--- Records ---
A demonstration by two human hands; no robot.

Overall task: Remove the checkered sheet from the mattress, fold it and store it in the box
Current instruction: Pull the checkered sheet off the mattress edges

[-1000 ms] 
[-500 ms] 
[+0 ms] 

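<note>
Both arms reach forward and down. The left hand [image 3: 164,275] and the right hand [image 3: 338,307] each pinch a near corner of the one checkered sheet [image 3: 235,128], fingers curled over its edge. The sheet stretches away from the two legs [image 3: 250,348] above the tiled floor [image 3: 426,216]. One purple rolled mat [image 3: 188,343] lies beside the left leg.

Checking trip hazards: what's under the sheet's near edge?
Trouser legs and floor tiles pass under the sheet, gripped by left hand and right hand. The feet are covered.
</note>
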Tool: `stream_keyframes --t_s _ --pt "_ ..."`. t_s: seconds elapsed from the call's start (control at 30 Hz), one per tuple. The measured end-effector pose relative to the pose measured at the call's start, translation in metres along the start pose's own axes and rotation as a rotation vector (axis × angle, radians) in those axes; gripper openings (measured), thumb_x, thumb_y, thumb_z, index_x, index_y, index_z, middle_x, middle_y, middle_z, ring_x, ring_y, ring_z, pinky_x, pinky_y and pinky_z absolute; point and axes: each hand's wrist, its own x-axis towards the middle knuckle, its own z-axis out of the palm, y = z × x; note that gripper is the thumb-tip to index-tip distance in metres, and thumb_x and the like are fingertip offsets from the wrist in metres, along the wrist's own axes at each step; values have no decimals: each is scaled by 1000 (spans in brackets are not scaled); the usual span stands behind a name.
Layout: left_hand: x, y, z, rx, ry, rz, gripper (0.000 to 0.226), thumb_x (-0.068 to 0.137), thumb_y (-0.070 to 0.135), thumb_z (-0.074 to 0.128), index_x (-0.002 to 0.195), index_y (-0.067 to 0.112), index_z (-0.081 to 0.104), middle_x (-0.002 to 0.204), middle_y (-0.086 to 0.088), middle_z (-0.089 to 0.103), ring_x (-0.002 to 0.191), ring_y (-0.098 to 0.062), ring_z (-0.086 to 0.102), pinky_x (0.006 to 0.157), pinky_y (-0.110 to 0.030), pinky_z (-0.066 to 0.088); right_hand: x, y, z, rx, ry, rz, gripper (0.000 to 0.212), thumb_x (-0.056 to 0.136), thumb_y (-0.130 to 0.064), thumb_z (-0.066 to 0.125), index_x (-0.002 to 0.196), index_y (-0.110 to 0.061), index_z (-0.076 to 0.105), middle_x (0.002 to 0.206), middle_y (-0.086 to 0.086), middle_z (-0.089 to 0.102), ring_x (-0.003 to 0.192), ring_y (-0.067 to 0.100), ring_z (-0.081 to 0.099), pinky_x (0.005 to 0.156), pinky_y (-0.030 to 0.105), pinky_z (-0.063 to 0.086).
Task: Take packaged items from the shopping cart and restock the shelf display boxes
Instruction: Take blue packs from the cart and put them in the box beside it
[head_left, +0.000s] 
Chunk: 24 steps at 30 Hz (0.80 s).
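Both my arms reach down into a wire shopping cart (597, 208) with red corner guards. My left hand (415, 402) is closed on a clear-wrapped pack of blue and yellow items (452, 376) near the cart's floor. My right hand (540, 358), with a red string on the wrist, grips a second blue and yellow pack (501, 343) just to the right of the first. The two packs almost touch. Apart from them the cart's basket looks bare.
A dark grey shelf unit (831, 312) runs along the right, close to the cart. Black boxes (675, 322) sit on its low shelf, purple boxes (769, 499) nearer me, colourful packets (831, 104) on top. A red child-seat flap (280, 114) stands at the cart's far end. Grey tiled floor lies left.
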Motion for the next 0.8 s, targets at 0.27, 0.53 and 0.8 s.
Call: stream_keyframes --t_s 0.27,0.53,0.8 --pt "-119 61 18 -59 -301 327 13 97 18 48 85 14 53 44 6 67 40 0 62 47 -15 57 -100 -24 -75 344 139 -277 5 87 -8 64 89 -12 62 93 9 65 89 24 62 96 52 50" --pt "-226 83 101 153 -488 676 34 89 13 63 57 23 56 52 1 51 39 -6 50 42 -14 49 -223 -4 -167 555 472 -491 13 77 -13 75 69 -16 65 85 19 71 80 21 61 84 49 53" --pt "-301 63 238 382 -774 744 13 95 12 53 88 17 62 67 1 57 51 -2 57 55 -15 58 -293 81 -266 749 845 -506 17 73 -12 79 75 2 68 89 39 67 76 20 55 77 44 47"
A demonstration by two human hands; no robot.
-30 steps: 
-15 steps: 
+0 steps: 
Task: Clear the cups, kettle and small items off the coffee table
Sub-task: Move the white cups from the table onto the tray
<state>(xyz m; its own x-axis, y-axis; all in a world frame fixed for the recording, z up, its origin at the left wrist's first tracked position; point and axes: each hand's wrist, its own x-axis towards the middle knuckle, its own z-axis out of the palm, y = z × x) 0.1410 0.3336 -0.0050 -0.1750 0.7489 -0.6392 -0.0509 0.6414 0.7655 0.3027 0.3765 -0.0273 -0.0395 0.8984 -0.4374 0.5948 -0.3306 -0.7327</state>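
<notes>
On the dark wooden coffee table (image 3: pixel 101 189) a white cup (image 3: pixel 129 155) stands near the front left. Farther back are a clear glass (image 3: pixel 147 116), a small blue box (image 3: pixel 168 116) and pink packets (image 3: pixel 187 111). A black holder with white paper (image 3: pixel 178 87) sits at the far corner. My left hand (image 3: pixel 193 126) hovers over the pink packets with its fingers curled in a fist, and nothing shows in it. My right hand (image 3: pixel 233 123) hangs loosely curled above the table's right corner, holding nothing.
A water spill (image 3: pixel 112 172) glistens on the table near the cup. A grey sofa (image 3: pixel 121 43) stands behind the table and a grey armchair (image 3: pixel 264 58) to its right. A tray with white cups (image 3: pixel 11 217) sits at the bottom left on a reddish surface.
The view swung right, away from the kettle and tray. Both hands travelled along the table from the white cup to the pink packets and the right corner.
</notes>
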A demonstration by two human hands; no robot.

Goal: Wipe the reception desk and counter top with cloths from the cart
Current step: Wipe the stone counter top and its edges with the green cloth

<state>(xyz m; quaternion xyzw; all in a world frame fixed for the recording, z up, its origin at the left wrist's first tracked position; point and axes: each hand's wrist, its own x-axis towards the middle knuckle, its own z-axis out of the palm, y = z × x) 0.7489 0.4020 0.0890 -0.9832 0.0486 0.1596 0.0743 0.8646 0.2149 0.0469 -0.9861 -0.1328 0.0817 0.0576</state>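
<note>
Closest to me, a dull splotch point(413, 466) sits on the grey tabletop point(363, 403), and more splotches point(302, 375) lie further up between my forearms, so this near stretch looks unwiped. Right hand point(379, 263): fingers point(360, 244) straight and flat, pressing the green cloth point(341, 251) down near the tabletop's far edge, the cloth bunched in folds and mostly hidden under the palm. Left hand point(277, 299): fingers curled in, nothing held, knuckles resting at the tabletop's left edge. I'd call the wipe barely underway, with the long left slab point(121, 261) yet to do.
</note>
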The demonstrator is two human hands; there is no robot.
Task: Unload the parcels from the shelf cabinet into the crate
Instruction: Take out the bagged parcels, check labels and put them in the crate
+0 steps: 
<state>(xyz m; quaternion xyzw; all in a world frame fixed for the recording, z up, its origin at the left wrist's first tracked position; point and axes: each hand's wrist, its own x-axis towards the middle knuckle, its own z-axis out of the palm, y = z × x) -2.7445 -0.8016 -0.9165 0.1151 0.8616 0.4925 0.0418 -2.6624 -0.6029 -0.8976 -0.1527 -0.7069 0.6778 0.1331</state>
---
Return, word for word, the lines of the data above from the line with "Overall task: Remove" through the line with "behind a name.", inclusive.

• **Completed exercise**
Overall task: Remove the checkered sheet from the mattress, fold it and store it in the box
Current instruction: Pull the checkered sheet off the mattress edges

[-1000 ms] 
[-500 ms] 
[+0 ms] 

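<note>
Both arms reach forward and down. The left hand [image 3: 164,275] and the right hand [image 3: 338,307] each pinch a near corner of the one checkered sheet [image 3: 235,128], fingers curled over its edge. The sheet stretches away from the two legs [image 3: 250,348] above the tiled floor [image 3: 426,216]. One purple rolled mat [image 3: 188,343] lies beside the left leg.

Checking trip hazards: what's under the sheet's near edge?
Trouser legs and floor tiles pass under the sheet, gripped by left hand and right hand. The feet are covered.
</note>
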Tool: `stream_keyframes --t_s _ --pt "_ ..."`. t_s: seconds elapsed from the call's start (control at 30 Hz), one per tuple. The measured end-effector pose relative to the pose measured at the call's start, translation in metres along the start pose's own axes and rotation as a rotation vector (axis × angle, radians) in those axes; gripper openings (measured), thumb_x, thumb_y, thumb_z, index_x, index_y, index_z, middle_x, middle_y, middle_z, ring_x, ring_y, ring_z, pinky_x, pinky_y and pinky_z absolute; point and axes: each hand's wrist, its own x-axis towards the middle knuckle, its own z-axis out of the palm, y = z × x; note that gripper is the thumb-tip to index-tip distance in metres, and thumb_x and the like are fingertip offsets from the wrist in metres, along the wrist's own axes at each step; values have no decimals: each is scaled by 1000 (spans in brackets are not scaled); the usual span stands behind a name.

That was the complete answer.